Vitamins and minerals are crucial for our overall health. But while they all play important roles, some have more profound effects on the body than others. Case in point, magnesium.

“Magnesium is mostly ignored because it’s not a drug—even though it’s more powerful in many cases than some drugs, which is why we use it in life-threatening and emergency situations like seizures or heart failure in the hospital,” says Mark Hyman, M.D, a #1 New York Timesbestselling author and family physician who specializes in functional medicine.

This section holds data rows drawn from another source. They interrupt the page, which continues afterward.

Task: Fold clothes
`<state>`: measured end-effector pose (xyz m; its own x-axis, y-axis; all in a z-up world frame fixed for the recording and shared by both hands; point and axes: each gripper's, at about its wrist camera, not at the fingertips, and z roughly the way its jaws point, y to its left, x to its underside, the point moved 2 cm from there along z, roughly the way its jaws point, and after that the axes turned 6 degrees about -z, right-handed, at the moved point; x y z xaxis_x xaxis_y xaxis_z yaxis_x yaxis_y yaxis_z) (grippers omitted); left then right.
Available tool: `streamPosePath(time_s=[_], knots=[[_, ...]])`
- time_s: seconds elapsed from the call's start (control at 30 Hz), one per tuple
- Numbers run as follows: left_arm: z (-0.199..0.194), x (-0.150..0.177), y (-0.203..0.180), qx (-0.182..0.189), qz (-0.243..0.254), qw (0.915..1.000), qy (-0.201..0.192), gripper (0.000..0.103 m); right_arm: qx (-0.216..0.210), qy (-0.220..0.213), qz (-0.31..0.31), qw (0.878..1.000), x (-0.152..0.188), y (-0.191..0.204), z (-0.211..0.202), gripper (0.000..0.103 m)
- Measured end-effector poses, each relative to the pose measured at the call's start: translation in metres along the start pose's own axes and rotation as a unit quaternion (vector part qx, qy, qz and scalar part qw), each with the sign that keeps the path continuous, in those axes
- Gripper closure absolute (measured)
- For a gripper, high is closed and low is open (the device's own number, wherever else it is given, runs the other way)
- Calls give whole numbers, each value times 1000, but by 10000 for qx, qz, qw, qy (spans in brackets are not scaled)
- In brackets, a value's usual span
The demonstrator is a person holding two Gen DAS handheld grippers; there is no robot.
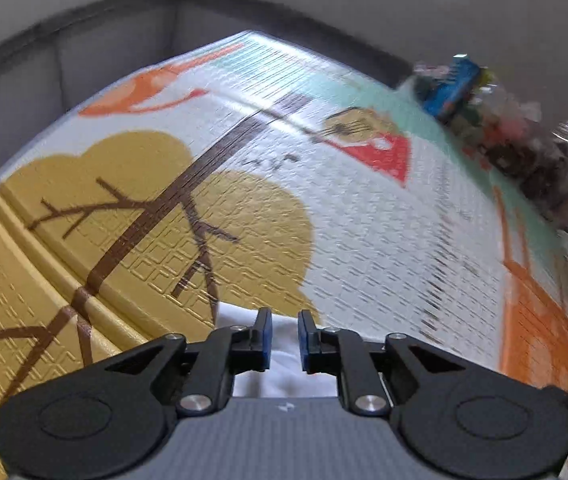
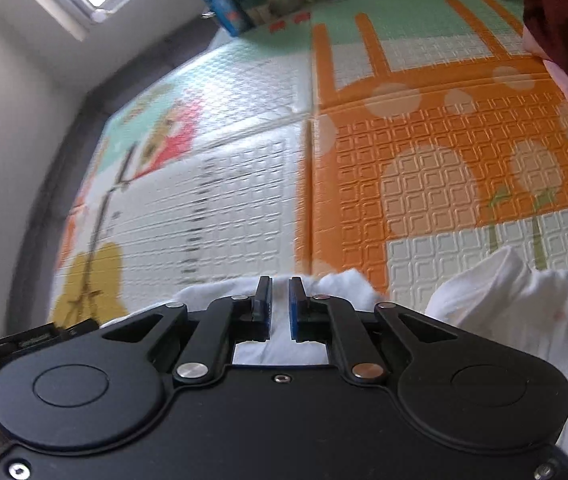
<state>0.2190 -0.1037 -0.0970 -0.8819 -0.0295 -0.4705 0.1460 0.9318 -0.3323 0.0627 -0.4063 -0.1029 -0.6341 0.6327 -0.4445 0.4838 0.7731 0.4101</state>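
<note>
A white garment (image 1: 284, 376) lies under my left gripper (image 1: 284, 316). Its blue pads stand a little apart, the cloth shows in the gap, and they do not visibly pinch it. In the right wrist view the same white garment (image 2: 524, 312) bunches up at the lower right and runs under my right gripper (image 2: 279, 284). Those pads are nearly together, with a thin fold of the cloth caught between them. Both grippers point down at a patterned play mat (image 1: 364, 220) and most of the garment is hidden beneath them.
The foam mat (image 2: 444, 128) has orange, yellow and mint prints. A blue box (image 1: 450, 86) and jumbled clutter (image 1: 516, 140) line its far edge. A dark red cloth (image 2: 564, 28) sits at the upper right. A grey skirting wall (image 1: 103, 40) borders the mat.
</note>
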Motion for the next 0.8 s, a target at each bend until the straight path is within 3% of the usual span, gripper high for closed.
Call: streamPosePath(time_s=[0.13,0.3,0.4,0.53,0.8], knots=[[-20,28,-14,580,501,9968,243,75,-174,208,-383,9989,16,7,-26,95],[-36,75,-31,997,1138,9861,691,70,-332,696,-821,9936,50,15,-45,95],[-41,98,-36,1043,1369,9813,864,67,-384,888,-906,9912,72,16,-53,95],[-53,129,-39,1059,1578,9767,999,63,-395,1008,-968,9894,100,16,-63,83],[-70,172,-46,1076,1935,9695,1051,56,-413,1165,-1161,9855,143,19,-78,83]])
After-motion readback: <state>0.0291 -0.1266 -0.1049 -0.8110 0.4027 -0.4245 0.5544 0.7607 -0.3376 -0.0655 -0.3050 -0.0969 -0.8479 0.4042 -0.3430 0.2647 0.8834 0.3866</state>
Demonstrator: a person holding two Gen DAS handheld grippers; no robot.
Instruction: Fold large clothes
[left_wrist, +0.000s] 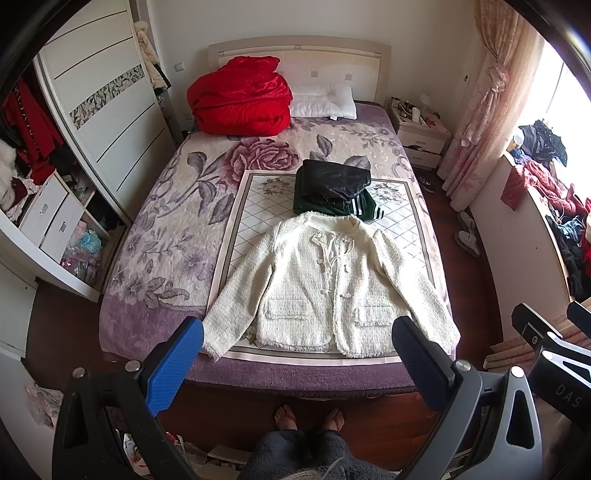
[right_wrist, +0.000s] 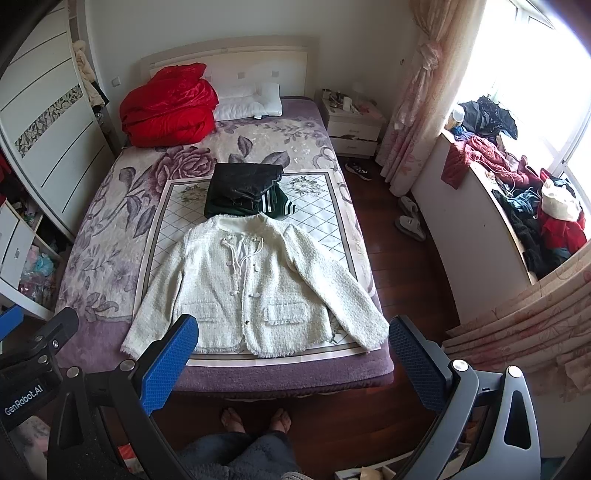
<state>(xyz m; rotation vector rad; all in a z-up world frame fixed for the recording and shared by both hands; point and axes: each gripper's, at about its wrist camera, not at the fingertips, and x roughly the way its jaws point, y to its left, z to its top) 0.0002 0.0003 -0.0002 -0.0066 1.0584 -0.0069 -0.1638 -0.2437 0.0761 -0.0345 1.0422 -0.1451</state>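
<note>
A cream tweed jacket (left_wrist: 328, 280) lies flat and face up on a white quilted mat (left_wrist: 255, 218) at the foot of the bed, sleeves spread out to both sides. It also shows in the right wrist view (right_wrist: 251, 284). Behind its collar sits a stack of folded clothes, a black one on a green one (left_wrist: 334, 190) (right_wrist: 245, 192). My left gripper (left_wrist: 297, 350) is open and empty, held above the floor in front of the bed's foot edge. My right gripper (right_wrist: 293, 350) is open and empty beside it, to the right.
A red quilt (left_wrist: 240, 99) and a white pillow (left_wrist: 325, 101) lie at the head of the bed. A wardrobe (left_wrist: 96, 110) stands left. A nightstand (right_wrist: 352, 125), slippers (right_wrist: 410, 221) and a clothes-piled window ledge (right_wrist: 517, 192) are right. My feet (left_wrist: 310, 417) stand on the wood floor.
</note>
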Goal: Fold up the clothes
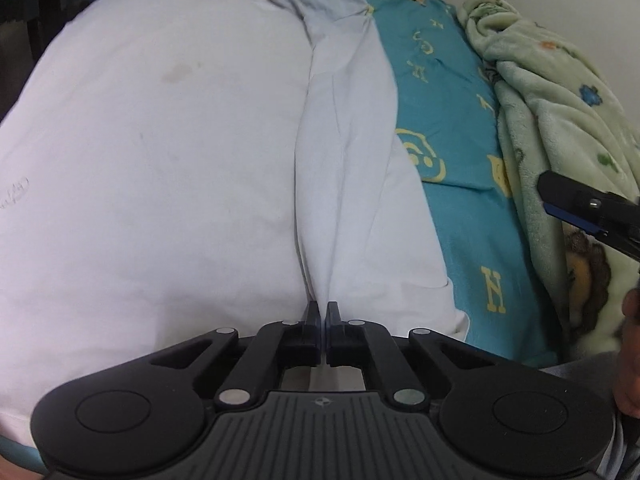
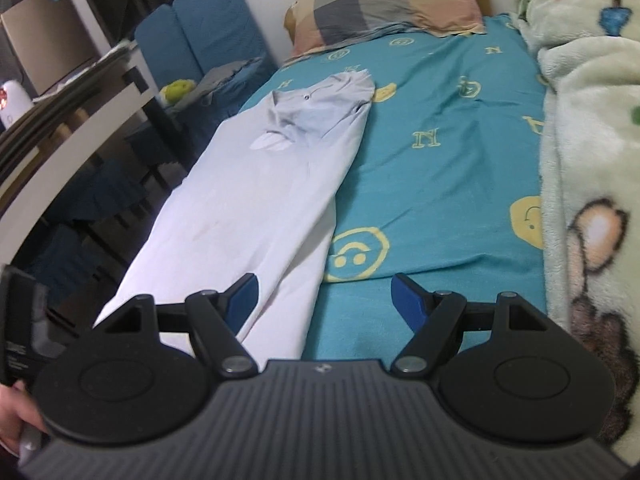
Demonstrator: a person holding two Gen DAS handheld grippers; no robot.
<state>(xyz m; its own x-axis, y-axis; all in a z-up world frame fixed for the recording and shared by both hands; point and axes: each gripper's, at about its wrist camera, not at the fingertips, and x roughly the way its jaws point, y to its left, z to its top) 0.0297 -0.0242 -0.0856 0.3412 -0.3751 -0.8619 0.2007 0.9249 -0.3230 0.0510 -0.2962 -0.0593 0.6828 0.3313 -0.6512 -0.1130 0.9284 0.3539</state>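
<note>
A white shirt (image 1: 160,160) with a grey collar (image 2: 320,108) lies lengthwise along the left side of the bed, collar at the far end. A raised pleat of its cloth runs straight into my left gripper (image 1: 323,312), whose jaws are shut on that fold at the shirt's near hem. My right gripper (image 2: 324,292) stands open over the shirt's (image 2: 248,200) near right edge and the teal sheet (image 2: 440,140), with nothing between its blue pads (image 2: 244,292). The left wrist view shows one finger of the right gripper (image 1: 580,204) at the right edge.
A plaid pillow (image 2: 392,0) lies at the head of the bed. A pale green fleece blanket (image 2: 592,160) is heaped along the right side against the wall. Left of the bed stand a blue padded seat (image 2: 200,20) and a dark desk (image 2: 80,128).
</note>
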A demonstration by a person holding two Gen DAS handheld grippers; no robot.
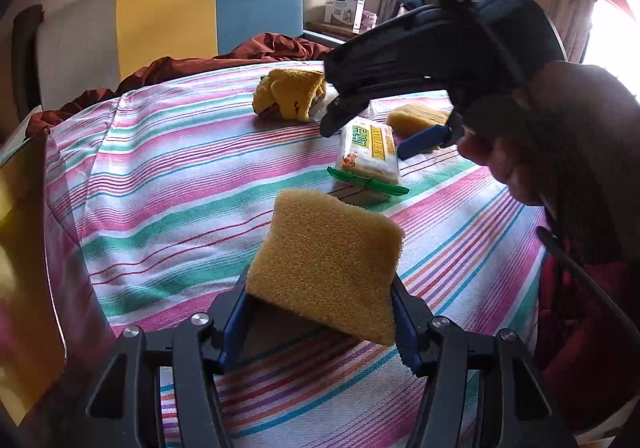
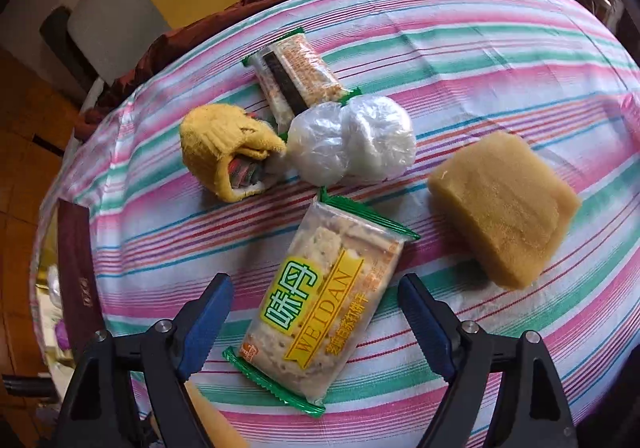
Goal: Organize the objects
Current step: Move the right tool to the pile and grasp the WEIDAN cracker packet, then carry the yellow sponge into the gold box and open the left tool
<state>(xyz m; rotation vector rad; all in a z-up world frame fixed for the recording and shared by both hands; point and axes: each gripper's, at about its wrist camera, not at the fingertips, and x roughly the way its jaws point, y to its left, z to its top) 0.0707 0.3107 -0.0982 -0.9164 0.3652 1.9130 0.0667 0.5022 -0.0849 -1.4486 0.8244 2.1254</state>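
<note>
Coarse, porous yellow sponge (image 1: pixel 326 268), matt, pinched between ribbed blue plastic pads (image 1: pixel 236 318) of left gripper (image 1: pixel 320 322). Second sponge (image 2: pixel 506 208) smoother, duller tan. Woven striped cotton tablecloth (image 2: pixel 460 48), matt. Glossy clear plastic cracker pack (image 2: pixel 320 312), green crimped ends; same film on second pack (image 2: pixel 298 78). Crinkled shiny cling film on white balls (image 2: pixel 352 138). Fuzzy yellow knit glove (image 2: pixel 224 146). Matt black plastic right gripper (image 2: pixel 314 318), jaws apart.

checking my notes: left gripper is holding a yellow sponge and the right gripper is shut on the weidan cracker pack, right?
Not quite. The left gripper does hold the yellow sponge, but the right gripper is open, its fingers either side of the Weidan cracker pack, as the right wrist view shows.
</note>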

According to the National Institutes of Health (NIH), the body needs magnesium for more than 300 enzymatic reactions and biochemical reactions—including energy production, blood pressure regulation, muscle function, DNA synthesis, bone development, and nerve function. [1] Likewise, a magnesium deficiency can have an adverse effect on your health.

In this article, we’ll go over the benefits of magnesium, the health risk of diminished levels, and some magnesium-rich dietary sources to help you get enough of the mineral.

List Of Health Benefits Of Magnesium

Magnesium is in nearly every nook and cranny of your body! While most of it (60%) is found in your bones, every cell needs the mineral to function. [2]

It mainly acts as a helper molecule—supporting hundreds of biochemical reactions in your body. This includes energy creation, protein formation, nervous system regulation, gene maintenance, and muscle movements. [3]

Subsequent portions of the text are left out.